Tornano le proposte delle prolifiche associazioni di Sant’Oreste, splendido centro sul Monte Soratte e quindi noi, scarponi ai piedi e zaino in spalla, torniamo a parteciparvi. Questo fine settimana in programma c’è la visita al bunker di Mussolini e alle gallerie sotterranee ancora visibili nell’anima della montagna.

Nel 1937, infatti, data la vicinanza con la Capitale, il Duce fece costruire all’interno del Soratte un reticolo di gallerie che avrebbero dovuto fungere da rifugio antiaereo per le alte cariche dell’esercito italiano. In seguito, durante la Seconda Guerra Mondiale, il Comando Supremo del Sud, guidato dal generale tedesco Kesselring vi si stabilì per dieci mesi, cioè fino all’attacco alleato nel maggio 1944.

Più tardi, durante la Guerra fredda, la Nato modificò queste gallerie, conferendo loro l’aspetto di un vero e proprio bunker antiatomico. La minaccia di un conflitto nucleare sembrava, infatti, negli anni Sessanta, sempre imminente.

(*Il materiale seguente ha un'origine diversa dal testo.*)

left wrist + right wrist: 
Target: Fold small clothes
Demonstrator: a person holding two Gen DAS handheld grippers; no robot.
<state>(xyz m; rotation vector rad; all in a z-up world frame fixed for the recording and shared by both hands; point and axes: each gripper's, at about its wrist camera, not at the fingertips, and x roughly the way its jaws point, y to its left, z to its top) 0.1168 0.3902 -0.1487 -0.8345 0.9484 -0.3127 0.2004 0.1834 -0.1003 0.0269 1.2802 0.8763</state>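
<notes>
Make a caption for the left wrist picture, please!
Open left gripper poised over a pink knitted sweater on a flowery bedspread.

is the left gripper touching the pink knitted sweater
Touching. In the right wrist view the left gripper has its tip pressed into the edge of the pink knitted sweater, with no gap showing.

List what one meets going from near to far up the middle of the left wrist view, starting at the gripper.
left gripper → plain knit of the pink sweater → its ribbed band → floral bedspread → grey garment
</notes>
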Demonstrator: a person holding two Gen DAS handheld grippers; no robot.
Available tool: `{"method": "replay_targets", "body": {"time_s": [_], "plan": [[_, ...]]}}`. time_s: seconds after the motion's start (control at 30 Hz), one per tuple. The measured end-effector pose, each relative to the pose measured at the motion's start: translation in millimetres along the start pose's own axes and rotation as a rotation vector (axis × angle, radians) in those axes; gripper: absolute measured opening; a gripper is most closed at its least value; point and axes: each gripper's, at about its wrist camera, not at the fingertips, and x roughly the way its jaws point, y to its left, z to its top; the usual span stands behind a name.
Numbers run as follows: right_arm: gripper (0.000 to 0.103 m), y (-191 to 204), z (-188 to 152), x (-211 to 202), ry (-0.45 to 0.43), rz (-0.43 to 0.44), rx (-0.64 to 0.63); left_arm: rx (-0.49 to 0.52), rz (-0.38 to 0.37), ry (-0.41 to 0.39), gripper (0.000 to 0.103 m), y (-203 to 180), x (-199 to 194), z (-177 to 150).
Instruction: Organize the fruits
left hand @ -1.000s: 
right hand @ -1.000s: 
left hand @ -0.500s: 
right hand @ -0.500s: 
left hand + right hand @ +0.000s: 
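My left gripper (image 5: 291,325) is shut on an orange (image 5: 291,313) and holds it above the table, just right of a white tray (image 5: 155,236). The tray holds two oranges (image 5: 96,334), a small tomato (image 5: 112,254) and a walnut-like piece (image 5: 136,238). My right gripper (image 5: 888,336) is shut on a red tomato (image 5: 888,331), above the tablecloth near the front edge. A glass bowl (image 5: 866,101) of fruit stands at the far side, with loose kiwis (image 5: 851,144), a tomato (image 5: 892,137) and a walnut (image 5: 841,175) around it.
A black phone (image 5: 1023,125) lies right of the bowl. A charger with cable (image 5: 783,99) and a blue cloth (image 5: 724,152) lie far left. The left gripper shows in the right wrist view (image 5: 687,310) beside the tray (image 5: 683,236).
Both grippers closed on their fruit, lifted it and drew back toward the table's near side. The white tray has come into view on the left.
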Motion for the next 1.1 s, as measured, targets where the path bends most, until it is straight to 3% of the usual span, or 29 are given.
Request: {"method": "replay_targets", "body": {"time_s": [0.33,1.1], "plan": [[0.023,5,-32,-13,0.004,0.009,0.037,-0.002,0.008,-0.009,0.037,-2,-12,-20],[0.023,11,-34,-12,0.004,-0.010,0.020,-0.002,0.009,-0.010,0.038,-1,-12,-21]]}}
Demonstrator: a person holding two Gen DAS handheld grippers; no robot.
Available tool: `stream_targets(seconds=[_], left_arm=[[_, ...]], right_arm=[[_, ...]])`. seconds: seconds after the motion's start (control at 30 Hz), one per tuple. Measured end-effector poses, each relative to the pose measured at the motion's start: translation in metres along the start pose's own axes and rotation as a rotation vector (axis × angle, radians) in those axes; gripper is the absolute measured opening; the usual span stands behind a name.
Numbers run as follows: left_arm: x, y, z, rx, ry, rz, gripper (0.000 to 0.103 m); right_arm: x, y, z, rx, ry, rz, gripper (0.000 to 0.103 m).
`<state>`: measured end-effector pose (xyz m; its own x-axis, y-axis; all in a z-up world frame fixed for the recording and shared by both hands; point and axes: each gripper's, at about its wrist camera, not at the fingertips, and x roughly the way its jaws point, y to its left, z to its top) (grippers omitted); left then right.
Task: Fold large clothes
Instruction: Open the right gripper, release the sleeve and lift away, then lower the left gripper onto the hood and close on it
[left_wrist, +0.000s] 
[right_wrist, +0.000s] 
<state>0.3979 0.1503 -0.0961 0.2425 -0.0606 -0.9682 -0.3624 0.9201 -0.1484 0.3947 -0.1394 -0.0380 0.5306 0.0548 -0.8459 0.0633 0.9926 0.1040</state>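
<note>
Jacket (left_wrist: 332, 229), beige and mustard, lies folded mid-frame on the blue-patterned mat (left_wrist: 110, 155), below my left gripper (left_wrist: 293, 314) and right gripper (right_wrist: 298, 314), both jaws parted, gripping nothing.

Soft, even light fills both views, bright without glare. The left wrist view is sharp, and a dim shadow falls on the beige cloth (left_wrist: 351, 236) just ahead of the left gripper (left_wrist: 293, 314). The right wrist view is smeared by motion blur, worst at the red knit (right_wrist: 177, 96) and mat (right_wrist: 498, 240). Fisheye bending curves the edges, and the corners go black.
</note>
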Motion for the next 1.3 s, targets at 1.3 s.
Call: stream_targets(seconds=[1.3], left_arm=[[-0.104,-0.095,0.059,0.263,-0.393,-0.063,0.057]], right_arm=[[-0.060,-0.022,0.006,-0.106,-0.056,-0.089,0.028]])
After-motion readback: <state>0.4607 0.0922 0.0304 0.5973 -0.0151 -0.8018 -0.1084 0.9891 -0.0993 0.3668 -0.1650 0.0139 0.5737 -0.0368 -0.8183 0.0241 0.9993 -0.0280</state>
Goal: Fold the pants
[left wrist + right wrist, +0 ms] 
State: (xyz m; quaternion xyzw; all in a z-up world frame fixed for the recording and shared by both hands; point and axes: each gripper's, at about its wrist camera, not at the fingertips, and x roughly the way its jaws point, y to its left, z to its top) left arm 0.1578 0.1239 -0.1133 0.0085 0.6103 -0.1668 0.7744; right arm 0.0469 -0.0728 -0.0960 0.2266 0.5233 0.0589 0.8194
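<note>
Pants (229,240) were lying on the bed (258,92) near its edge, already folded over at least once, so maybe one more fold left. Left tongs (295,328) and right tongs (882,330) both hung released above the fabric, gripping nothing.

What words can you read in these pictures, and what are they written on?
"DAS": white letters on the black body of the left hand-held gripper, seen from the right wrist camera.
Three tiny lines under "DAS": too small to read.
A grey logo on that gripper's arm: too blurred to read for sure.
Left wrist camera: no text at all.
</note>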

I lavori si conclusero nel 1972, ma il progetto non fu completamente portato a termine. Da qualche anno, infine, l’area è stata recuperata dalla pro loco di sant’Oreste che vorrebbe realizzarvi dentro una sorta di museo itinerante chiamato “Percorso della memoria”.

Questo fine settimana sarà possibile visitare il bunker e le gallerie tra le 15.30e le 18, ma la prenotazione è obbligatoria. La visita dura circa un’ora e mezza e si snoda su un percorso di 1.5 km circa; il prezzo è di 5 euro, ma i bambini sotto i 7 anni e gli anziani over 75 non pagano.